Find how many lines in the material contain "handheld"; your answer should be that number alone.
____
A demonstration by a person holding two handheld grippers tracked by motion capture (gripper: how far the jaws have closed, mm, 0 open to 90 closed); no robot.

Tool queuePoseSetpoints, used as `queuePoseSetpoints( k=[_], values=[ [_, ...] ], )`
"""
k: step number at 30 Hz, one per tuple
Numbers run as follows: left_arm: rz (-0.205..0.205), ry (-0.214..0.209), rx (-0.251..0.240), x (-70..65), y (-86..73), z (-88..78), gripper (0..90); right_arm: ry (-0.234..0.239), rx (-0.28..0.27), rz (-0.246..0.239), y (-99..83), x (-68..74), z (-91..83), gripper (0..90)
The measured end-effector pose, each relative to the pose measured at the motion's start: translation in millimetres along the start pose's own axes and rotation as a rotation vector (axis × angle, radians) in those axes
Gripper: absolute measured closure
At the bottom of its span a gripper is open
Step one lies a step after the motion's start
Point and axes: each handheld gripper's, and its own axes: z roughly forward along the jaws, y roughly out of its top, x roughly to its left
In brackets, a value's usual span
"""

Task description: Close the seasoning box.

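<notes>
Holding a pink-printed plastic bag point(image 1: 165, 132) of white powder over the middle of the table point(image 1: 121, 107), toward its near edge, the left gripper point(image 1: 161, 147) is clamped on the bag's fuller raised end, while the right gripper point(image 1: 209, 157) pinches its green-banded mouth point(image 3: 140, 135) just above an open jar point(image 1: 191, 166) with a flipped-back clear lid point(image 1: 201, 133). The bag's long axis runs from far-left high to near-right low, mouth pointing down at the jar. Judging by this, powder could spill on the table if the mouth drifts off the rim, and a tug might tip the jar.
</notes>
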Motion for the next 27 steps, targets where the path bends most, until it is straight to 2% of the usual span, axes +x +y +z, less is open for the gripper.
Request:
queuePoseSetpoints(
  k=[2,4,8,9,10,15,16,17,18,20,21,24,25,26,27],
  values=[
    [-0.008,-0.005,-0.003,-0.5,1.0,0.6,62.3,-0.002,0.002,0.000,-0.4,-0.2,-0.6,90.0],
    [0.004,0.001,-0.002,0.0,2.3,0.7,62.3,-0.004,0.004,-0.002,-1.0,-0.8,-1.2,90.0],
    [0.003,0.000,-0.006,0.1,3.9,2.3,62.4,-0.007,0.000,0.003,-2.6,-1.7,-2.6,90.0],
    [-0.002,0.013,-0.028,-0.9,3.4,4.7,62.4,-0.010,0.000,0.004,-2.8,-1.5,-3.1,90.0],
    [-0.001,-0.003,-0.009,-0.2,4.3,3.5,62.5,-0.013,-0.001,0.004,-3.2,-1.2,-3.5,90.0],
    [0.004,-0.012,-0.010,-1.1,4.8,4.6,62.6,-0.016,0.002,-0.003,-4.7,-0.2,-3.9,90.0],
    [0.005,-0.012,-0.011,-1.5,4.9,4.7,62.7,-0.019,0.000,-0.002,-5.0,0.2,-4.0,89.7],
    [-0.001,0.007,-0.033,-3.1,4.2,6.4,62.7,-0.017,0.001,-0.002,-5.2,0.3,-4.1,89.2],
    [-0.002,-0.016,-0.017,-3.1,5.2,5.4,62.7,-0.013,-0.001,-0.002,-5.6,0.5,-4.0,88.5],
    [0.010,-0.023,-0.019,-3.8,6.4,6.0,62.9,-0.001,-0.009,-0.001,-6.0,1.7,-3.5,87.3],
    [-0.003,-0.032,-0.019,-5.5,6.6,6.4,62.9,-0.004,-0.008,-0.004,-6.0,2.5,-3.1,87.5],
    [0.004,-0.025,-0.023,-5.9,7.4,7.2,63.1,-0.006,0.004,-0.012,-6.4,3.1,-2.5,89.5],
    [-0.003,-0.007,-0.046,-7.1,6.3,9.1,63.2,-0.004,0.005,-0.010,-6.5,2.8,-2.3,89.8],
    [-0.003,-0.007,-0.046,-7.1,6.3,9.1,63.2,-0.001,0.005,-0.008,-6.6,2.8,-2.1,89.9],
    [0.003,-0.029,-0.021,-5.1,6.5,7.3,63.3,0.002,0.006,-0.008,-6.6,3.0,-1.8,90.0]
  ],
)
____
- [Response for this exercise] 2